3. Summary of significant accounting policies

The accounting policies used in the preparation of these unaudited pro forma financial statements are those as set out in the most recent audited carve-out financial statements for the Canadian Spinco of Klondex Mines Ltd.

4. Pro Forma Assumptions and Adjustments

The unaudited pro forma consolidated financial statements incorporate the following pro forma adjustments and/or assumptions:

5



  a.

As part of the Arrangement Agreement, Havilah receives US$7.0 million ($9.2 million) in cash from Hecla's subscription for a 13.46% interest in Havilah.

     
  b.

As part of the Arrangement Agreement, Klondex will transfer all but one dollar of cash ($1.6 million at March 31, 2018) and all dore inventory ($2.8 million at March 31, 2018) to Hecla.

     
  c.

Following the Arrangement Agreement, the parent company net investment from Klondex will be transferred to share capital.

     
  d.

As disclosed in the Management Information Circular, the consolidated March 31, 2018 capitalization of Havilah following completion of the Arrangement Agreement was comprised of 25,943,919 common shares and 1,250,000 warrants.

5. Share Capital

The following table provides the changes in the number of shares and warrants pursuant to the Arrangement Agreement (in ones):

    Number of     Number of  
Issued on incorporation   common shares     warrants  
    1      
Issued under the Arrangement Agreement   25,943,919     1,250,000  
    25,943,920     1,250,000  

The following table provides the changes in share capital pursuant to the Arrangement Agreement (in thousands):

    Amount  
Capital from initial incorporation $  — (1)
Capital effects of the Arrangement Agreement:      
   Transfer of Klondex parent company investment   133,248  
   Subscription by Hecla   9,182  
   Cash and dore finished goods transferred to Hecla   (4,351 )
  $  138,079  

(1) Havilah Mining Corporation's initial capitalization consisted of one share issued for one dollar.

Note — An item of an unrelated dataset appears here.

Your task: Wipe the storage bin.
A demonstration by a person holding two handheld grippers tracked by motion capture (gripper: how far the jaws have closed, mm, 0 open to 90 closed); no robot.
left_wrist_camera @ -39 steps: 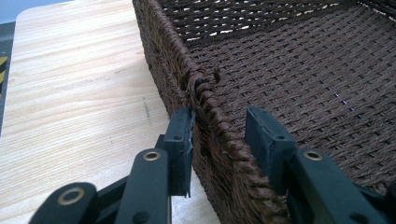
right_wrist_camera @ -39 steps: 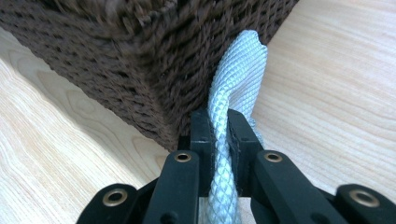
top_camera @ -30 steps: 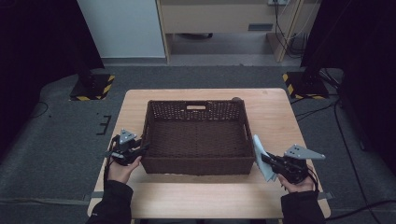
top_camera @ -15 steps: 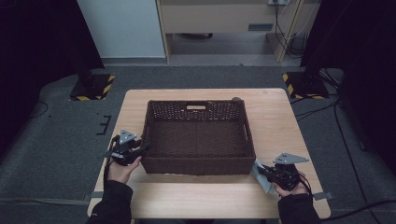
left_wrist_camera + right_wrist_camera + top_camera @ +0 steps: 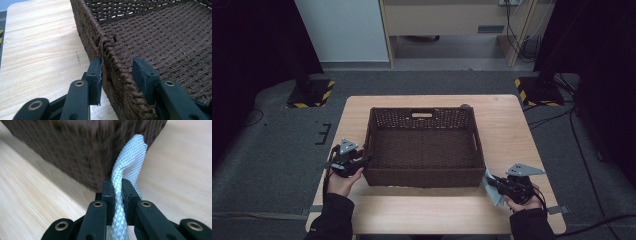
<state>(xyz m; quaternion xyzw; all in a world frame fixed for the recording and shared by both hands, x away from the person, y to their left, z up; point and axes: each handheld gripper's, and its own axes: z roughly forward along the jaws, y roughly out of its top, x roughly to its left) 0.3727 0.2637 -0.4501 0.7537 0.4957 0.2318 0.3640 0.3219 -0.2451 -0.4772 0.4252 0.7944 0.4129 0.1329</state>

6. Calculation of Basic and Diluted Loss per Share

Pro forma basic and diluted loss per share are calculated based upon the weighted average number of Havilah common shares that would have been outstanding, assuming that any shares issued under the Arrangement Agreement would have been issued and outstanding for the periods presented. The weighted average number of shares outstanding for the basic and diluted loss per share calculations for the interim period ended March 31, 2018 and the year ended December 31, 2017 was assumed to be 25,943,920 and excludes the effects of 1,250,000 warrants as such instruments would have been anti-dilutive.